▶ [Exercise directions]:
Print the lines exactly. Start at the first line of the material below, end with the line that contains "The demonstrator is", and skip all pictures.

▶ [Dataset section]:

= = =

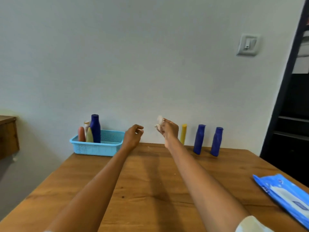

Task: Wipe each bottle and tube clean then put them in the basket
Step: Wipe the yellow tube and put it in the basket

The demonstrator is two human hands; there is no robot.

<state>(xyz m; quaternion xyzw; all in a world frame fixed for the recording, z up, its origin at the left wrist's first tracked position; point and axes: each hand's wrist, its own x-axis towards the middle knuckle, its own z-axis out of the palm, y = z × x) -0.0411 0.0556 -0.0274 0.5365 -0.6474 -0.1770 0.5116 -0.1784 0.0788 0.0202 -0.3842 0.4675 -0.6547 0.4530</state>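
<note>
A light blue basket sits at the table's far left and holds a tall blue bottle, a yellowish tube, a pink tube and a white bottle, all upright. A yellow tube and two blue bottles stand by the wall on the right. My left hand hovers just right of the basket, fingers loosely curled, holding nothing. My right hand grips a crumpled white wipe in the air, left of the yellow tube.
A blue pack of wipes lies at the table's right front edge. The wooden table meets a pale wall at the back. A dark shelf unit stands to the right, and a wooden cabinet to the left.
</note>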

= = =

▶ [Answer for this exercise]:
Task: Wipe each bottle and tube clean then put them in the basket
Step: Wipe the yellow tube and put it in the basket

The demonstrator is two human hands; there is no robot.

There is nothing more to add to this answer.